WHAT IS EXPECTED:
The expected output is every entry, repeated exactly.

RECORD SET:
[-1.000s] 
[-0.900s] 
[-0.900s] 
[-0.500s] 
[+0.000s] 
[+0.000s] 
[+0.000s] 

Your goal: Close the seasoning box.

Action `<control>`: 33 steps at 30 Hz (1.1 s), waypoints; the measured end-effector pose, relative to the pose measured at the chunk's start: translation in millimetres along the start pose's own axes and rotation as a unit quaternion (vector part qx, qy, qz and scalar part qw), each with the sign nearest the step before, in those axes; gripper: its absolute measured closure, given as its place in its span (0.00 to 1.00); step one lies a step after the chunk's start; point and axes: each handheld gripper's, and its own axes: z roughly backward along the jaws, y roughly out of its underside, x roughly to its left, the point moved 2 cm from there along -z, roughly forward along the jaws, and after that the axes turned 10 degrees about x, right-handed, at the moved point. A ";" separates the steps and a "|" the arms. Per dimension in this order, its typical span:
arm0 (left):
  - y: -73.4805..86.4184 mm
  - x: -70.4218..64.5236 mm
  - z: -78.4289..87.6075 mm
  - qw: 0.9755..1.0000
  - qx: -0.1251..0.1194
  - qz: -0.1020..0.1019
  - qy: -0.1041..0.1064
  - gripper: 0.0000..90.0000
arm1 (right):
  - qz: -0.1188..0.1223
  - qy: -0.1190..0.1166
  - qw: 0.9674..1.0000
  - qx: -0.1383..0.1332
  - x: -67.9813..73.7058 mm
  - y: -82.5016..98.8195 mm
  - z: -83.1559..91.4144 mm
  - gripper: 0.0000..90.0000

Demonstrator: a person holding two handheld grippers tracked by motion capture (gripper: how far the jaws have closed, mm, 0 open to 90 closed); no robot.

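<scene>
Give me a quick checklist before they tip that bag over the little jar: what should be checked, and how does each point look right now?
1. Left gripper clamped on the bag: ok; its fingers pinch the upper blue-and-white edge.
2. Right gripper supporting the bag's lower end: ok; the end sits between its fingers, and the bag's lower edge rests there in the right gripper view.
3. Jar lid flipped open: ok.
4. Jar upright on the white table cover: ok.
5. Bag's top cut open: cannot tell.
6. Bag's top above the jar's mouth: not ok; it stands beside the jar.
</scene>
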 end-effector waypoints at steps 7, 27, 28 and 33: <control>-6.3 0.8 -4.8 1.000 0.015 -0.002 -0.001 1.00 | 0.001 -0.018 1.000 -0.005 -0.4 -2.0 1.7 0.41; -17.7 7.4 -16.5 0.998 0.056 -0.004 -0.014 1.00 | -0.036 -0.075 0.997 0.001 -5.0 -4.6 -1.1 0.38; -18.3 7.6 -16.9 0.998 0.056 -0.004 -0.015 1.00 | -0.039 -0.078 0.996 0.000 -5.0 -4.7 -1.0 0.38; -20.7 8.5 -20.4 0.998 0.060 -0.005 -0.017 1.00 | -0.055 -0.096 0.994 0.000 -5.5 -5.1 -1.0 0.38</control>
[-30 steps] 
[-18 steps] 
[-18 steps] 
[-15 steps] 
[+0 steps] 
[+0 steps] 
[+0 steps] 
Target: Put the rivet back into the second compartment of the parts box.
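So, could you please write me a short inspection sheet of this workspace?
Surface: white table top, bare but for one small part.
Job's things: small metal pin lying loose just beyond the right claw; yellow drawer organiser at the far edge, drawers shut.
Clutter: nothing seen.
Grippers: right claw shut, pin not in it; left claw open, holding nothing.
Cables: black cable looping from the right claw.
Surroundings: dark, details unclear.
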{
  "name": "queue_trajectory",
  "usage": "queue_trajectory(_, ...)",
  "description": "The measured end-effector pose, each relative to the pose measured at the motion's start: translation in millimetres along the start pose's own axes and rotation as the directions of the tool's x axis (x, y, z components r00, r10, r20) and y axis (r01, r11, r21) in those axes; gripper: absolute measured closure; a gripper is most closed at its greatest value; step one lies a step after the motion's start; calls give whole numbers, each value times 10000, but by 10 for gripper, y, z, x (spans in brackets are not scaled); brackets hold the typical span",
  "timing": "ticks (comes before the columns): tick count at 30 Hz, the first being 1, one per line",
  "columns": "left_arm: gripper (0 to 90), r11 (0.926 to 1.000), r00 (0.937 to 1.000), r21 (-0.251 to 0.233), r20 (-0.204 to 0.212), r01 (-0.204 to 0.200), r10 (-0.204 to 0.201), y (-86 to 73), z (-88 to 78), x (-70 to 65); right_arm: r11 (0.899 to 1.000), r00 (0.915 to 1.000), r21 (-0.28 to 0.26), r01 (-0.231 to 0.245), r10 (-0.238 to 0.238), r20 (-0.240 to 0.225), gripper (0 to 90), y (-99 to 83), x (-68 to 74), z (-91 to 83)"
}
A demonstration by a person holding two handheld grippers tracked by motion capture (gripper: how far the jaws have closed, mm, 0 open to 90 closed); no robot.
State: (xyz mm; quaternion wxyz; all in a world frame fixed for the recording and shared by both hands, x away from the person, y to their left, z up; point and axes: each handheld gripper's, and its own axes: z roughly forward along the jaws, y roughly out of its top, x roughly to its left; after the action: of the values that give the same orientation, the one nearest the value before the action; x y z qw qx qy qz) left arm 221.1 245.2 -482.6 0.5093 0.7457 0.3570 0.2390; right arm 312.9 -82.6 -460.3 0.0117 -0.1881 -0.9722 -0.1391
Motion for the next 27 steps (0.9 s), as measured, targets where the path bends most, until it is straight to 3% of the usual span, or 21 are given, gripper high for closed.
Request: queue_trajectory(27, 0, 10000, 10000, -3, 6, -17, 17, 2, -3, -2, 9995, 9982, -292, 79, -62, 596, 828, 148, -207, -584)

OUTPUT OF THE EXERCISE:
[-1.000s] 
[-0.900s] 
[-0.900s] 
[-0.500s] 
[+0.000s] 
[+0.000s] 
[+0.000s] 

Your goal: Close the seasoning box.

Action `<control>`: 33 steps at 30 Hz (1.1 s), waypoints; the measured end-effector pose, relative to the pose measured at the chunk's start: translation in millimetres along the start pose's own axes and rotation as a unit quaternion (vector part qx, qy, qz and scalar part qw), each with the sign nearest the step before, in those axes; gripper: its absolute measured closure, given as its place in its span (0.00 to 1.00); step one lies a step after the chunk's start; point and axes: each handheld gripper's, and its own axes: z roughly backward along the jaws, y roughly out of its underside, x roughly to its left, the point moved 2 cm from there along -z, roughly forward along the jaws, and after that the axes turned 10 degrees about x, right-handed, at the moved point. A ";" separates the steps and a "|" the arms. Per dimension in this order, its typical span:
arm0 (left):
  - y: -73.4805..86.4184 mm
  - x: -70.4218..64.5236 mm
  - z: -78.4289..87.6075 mm
  - qw: 0.9755..1.0000
  - qx: -0.1251..0.1194
  - qz: -0.1020..0.1019
  - qy: -0.1041..0.1064
  - gripper: 0.0000..90.0000
arm1 (right):
  - qz: -0.1188..0.1223
  - qy: -0.1190..0.1166
  - qw: 0.9674..1.0000
  - qx: -0.1383..0.1332
  - x: -67.9813..73.7058 mm
  - y: -82.5016..98.8195 mm
  - z: -83.1559..91.4144 mm
  - gripper: 0.0000..90.0000

Demonstrator: a person holding two handheld grippers tracked by motion capture (gripper: how far the jaws have closed, mm, 0 open to 90 closed); no robot.

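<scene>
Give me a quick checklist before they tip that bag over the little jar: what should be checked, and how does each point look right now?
1. Left gripper clamped on the bag: ok; its fingers pinch the upper blue-and-white edge.
2. Right gripper supporting the bag's lower end: ok; the end sits between its fingers, and the bag's lower edge rests there in the right gripper view.
3. Jar lid flipped open: ok.
4. Jar upright on the white table cover: ok.
5. Bag's top cut open: cannot tell.
6. Bag's top above the jar's mouth: not ok; it stands beside the jar.
</scene>
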 end-effector waypoints at steps 7, 27, 28 and 33: <control>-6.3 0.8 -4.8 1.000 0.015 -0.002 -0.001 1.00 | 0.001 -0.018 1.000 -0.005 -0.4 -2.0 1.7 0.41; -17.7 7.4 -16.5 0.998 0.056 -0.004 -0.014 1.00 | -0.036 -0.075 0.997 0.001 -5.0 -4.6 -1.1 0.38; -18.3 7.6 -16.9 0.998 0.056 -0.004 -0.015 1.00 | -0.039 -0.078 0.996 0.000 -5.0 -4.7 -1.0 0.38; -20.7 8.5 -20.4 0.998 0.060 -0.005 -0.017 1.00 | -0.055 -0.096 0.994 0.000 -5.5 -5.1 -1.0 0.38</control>
[-30 steps] 
[-18 steps] 
[-18 steps] 
[-15 steps] 
[+0 steps] 
[+0 steps] 
[+0 steps] 
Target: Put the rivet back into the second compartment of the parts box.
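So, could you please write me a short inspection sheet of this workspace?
Surface: white table top, bare but for one small part.
Job's things: small metal pin lying loose just beyond the right claw; yellow drawer organiser at the far edge, drawers shut.
Clutter: nothing seen.
Grippers: right claw shut, pin not in it; left claw open, holding nothing.
Cables: black cable looping from the right claw.
Surroundings: dark, details unclear.
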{
  "name": "queue_trajectory",
  "usage": "queue_trajectory(_, ...)",
  "description": "The measured end-effector pose, each relative to the pose measured at the motion's start: translation in millimetres along the start pose's own axes and rotation as the directions of the tool's x axis (x, y, z components r00, r10, r20) and y axis (r01, r11, r21) in those axes; gripper: absolute measured closure; a gripper is most closed at its greatest value; step one lies a step after the motion's start; calls give whole numbers, each value times 10000, but by 10 for gripper, y, z, x (spans in brackets are not scaled); brackets hold the typical span",
  "timing": "ticks (comes before the columns): tick count at 30 Hz, the first being 1, one per line",
  "columns": "left_arm: gripper (0 to 90), r11 (0.926 to 1.000), r00 (0.937 to 1.000), r21 (-0.251 to 0.233), r20 (-0.204 to 0.212), r01 (-0.204 to 0.200), r10 (-0.204 to 0.201), y (-86 to 73), z (-88 to 78), x (-70 to 65); right_arm: r11 (0.899 to 1.000), r00 (0.915 to 1.000), r21 (-0.28 to 0.26), r01 (-0.231 to 0.245), r10 (-0.238 to 0.238), r20 (-0.240 to 0.225), gripper (0 to 90), y (-99 to 83), x (-68 to 74), z (-91 to 83)"
}
A demonstration by a person holding two handheld grippers tracked by motion capture (gripper: how far the jaws have closed, mm, 0 open to 90 closed); no robot.
State: (xyz mm; quaternion wxyz; all in a world frame fixed for the recording and shared by both hands, x away from the person, y to their left, z up; point and axes: each handheld gripper's, and its own axes: z roughly forward along the jaws, y roughly out of its top, x roughly to its left; after the action: of the values that give the same orientation, the one nearest the value before the action; x y z qw qx qy qz) left arm 221.1 245.2 -482.6 0.5093 0.7457 0.3570 0.2390; right arm 312.9 -82.6 -460.3 0.0117 -0.1881 -0.9722 -0.1391
Motion for the next 27 steps (0.9 s), as measured, targets where the path bends most, until it is straight to 3% of the usual span, or 21 are given, gripper high for closed.
Request: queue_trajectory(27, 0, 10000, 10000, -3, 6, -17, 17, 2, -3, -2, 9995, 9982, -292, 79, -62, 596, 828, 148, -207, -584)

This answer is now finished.